Mills sees himself as a conceptual-art-school kid who managed to cobble together a career in film despite never going to film school. He did end up leaving Santa Barbara for New York, graduating from Cooper Union in 1989 and becoming a graphic designer. In the 1990s he did work for X-Girl, the hip women’s clothing label from Daisy von Furth and Sonic Youth’s Kim Gordon. He did illustrations and album covers for bands like Beastie Boys, Cibo Matto, and the Jon Spencer Blues Explosion. He even played bass in the Grand Royal band Butter 08, further confusing people who thought he was the guy from R.E.M.
During this time he also fell in with the graffiti-indebted art scene affiliated with the Lower East Side’s Alleged Gallery. In Beautiful Losers, the documentary about this community, he remembers that when he first went into art school he felt that “being a painter and a straight white male artist, showing in galleries, showing in museums, all that stuff seemed like the most corrupt, the most duplicitous, the least powerful, the least punk, the least interesting thing to do.”
Mills explains in the documentary that because expressing sadness was basically forbidden when was growing up, much of his early work revelled in the feeling, almost to the point of silliness. As he’s gotten older, his work has gotten more honest, and not just about this single emotion. “Having my second parent die and the intenseness of my dad’s last five years, it was a real ride,” he says. “That shit just fucks you up, it makes you brave. I may have not been so revealing had that not happened, if I wasn’t under the influence of grief.”
“This is the really hard part. There’s a hard part and then it gets better. Then it gets hard again, but never mind. I shouldn’t have told you that part, I should have just told you that it gets better and that’s it.” — Dorothea, 20th Century Women
Mills now lives in Los Angeles with his wife, the director/artist/writer Miranda July, and their 4-year-old son Hopper. When I meet him at a West Hollywood hotel, he is unshaven and wearing a rumpled but stylish black suit, a grey scarf around his neck instead of a tie. He looks like he should be playing the organ in Bob Dylan’s touring band.

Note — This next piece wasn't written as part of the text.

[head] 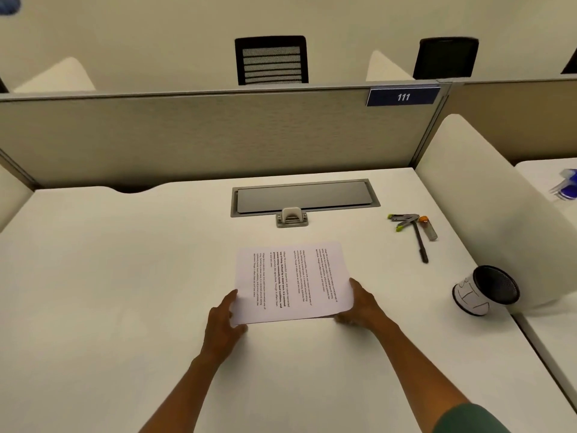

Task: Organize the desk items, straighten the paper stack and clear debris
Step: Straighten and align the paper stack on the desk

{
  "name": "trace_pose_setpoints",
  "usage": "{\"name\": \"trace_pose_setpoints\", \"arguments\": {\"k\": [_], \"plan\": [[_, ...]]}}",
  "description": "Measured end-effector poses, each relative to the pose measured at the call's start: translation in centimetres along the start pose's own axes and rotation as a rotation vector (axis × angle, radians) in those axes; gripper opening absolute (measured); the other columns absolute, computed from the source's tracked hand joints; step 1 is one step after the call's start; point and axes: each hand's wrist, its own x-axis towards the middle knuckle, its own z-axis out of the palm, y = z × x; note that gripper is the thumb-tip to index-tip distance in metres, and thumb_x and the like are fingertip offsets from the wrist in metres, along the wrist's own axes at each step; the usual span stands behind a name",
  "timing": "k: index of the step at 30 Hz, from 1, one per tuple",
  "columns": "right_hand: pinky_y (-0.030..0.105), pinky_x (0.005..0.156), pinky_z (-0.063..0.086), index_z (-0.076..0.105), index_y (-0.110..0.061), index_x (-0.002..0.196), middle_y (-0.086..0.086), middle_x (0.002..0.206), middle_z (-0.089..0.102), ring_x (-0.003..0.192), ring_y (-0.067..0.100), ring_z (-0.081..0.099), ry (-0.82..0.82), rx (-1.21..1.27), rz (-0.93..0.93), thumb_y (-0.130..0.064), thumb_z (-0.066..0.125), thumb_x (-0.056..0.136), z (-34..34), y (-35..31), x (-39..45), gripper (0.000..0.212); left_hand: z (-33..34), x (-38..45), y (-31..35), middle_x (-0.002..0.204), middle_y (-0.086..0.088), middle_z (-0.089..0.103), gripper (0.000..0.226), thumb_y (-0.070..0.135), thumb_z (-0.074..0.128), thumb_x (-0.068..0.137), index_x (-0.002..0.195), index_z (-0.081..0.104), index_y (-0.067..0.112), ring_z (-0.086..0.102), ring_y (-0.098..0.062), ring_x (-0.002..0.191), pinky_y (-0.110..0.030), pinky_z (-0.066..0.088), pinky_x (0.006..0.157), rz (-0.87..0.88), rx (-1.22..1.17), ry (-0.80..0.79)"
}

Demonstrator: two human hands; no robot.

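The stack of white printed paper sheets (293, 282) lies in the middle of the white tabletop (125, 276), its near edge lifted a little off the surface. The left hand (223, 326) cups the near left corner, fingers curled around the edge; the right hand (363, 307) presses against the near right corner, but whether its fingers pinch the sheets or only brace them I cannot tell.

The risk sits in that squeeze. If both hands push inward too hard, the stack may buckle or the top sheets may slide out of line. A quick lift could fan the far edge, which looks free.

Off to the right, well apart from the paper, a grey stapler with green tips (404, 220), a dark pen (420, 245) and a small orange-capped tube (429, 229) lie crossed together, and a tipped black mesh cup with a white patterned sleeve (484, 290) rests on its side near the edge, where it could roll if bumped.
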Motion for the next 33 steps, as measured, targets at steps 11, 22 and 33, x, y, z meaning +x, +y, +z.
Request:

The night before he had done three post-screening Q&As across the city, part of the obligations for directors who release movies during awards season. Earlier in the week, 20th Century Women got a Golden Globe nomination for Best Motion Picture — Musical or Comedy, and though I laughed a lot while watching, it’s not really either. “I’m honored to be thought of as funny,” Mills says.

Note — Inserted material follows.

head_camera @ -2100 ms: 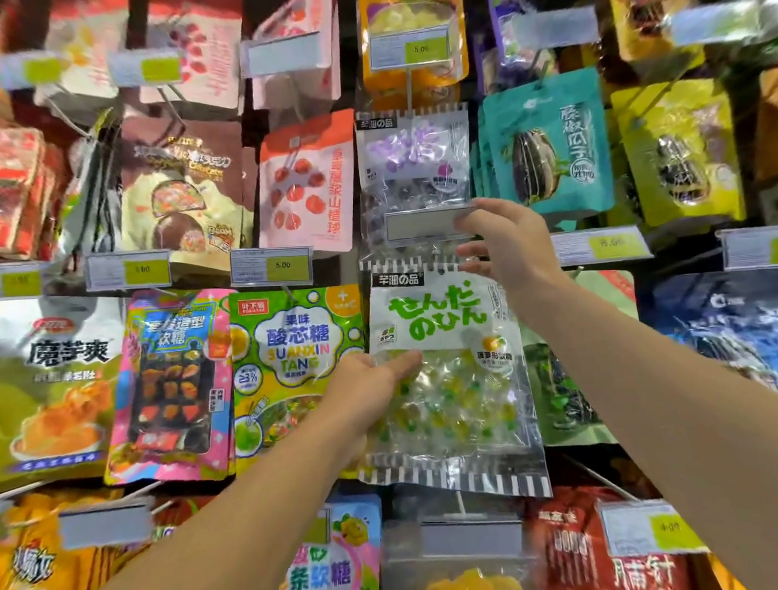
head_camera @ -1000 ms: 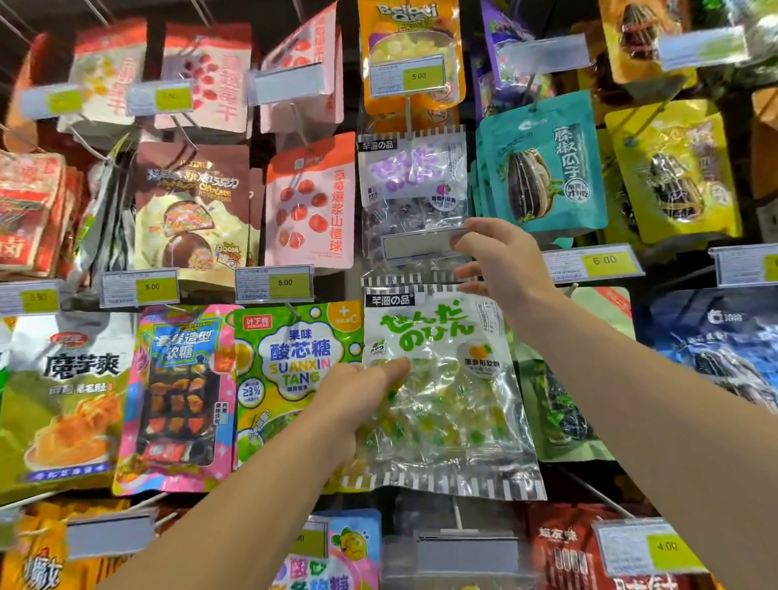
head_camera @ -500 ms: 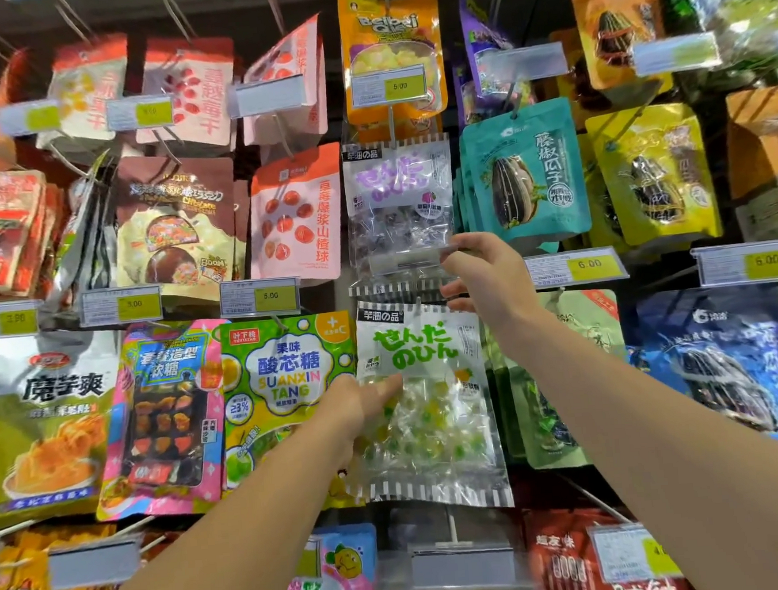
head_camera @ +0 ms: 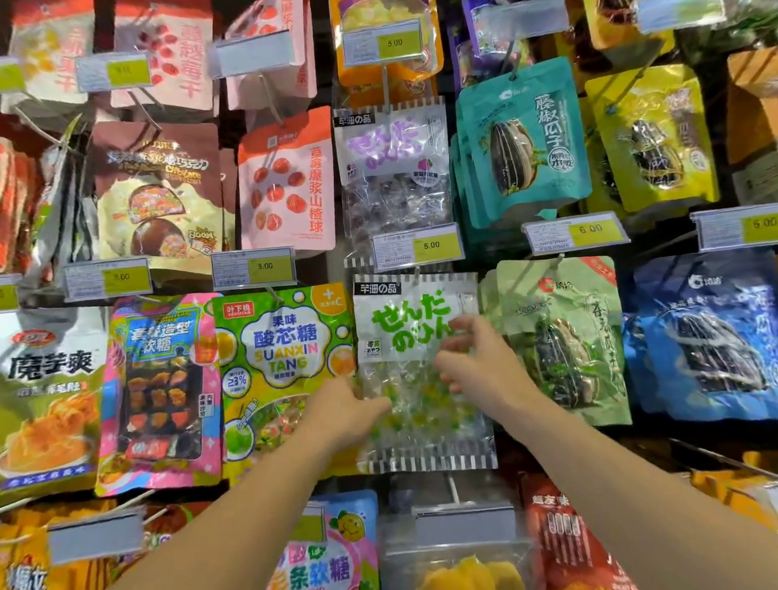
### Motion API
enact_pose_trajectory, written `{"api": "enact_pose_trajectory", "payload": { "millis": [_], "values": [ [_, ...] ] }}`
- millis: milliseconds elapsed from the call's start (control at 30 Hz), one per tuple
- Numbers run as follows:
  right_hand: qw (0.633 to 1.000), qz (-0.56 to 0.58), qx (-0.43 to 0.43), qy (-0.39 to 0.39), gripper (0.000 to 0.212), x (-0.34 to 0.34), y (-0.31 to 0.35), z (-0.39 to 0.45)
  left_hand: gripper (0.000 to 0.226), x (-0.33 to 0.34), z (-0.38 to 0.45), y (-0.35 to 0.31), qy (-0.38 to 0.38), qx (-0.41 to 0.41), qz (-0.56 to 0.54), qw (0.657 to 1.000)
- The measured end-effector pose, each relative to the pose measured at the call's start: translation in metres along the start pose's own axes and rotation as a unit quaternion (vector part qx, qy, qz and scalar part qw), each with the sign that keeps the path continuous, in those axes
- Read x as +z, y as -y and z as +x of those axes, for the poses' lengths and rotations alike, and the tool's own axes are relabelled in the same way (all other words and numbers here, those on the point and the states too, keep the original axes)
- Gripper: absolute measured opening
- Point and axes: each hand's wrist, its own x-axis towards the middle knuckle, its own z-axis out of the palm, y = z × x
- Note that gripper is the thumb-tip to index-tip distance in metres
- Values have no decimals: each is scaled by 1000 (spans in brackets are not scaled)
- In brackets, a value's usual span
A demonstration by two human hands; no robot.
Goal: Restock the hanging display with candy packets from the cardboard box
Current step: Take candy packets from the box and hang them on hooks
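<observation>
The candy packet (head_camera: 422,370), a clear bag with green lettering and a striped lower edge, hangs at the centre of the frame in the middle row of the hanging display (head_camera: 322,32). Its upper edge sits just below a yellow price tag (head_camera: 416,248).

The left hand (head_camera: 346,408) reaches in from the lower left of the frame. Its fingers curl onto the lower left edge of the candy packet and touch the clear film; whether the grip actually closes on the film cannot be told, because the fingertips are blurred.

The right hand (head_camera: 477,360) reaches in from the lower right. Its fingers are spread and loosely bent over the right centre of the packet, in front of the green lettering. The fingers are blurred, and contact with the film cannot be confirmed. This grip holds nothing that can be seen.

Neighbouring items:
- A green fruit-candy bag (head_camera: 285,357) hangs just left of the candy packet.
- A pale green seed bag (head_camera: 565,342) hangs just right of it.
- A clear bag with purple lettering (head_camera: 392,170) hangs directly above, in the upper row.
- A bag of yellow fruit pieces (head_camera: 462,575) hangs below, at the bottom centre.
</observation>
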Motion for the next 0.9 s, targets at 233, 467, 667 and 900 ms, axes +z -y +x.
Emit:
{"api": "enact_pose_trajectory", "payload": {
  "millis": [233,467,667,900],
  "values": [
    [985,-163,-47,-14,37,40,-13,-27,46,-22,-26,42,-31,80,70,994],
    [946,-297,-124,29,41,114,0,-84,35,-59,-77,98,-42,157,-12,987],
    [907,-390,-118,107,44,191,-6,-152,48,-82,-127,187,-2,137,12,991],
    [871,-438,-29,222,52,265,-34,-254,62,-96,-203,292,127,42,118,984]
  ]
}}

Mills is 50 years old now. In a 2014 project for the San Francisco Museum of Modern Art, he asked a group of pre-adolescents from Silicon Valley what the environment will be like in the future. In Paperboys, he asked his teenage subjects if their jobs will still be around when they’re older. When I ask him what his 13-year-old self would have imagined the world would be like in 2016, he answers, “Just the number 2016 would have seemed laughable. It does to me now even. When I write the date sometimes, I’m like, ‘Blah, that’s like a made-up number.’ My son was born in 2012, or the kid in [20th Century Women] was born in 2000. That just, for whatever reason, makes me just sort of want to fall over.”
As 2016 ends, we are entering uncertain times. Mills agrees that we may be somewhere between an ending and a new beginning, but he’s not making any predictions. “I’m interested in how we get the future wrong all the time, every time,” he says. “We never see the important thing that’s coming. That’s also true for our personal life. It’s out of our control, it’s unpredictable. When it’s good or when it’s bad, it’s fleeting either way.”
Eric Ducker is a writer and editor in Los Angeles.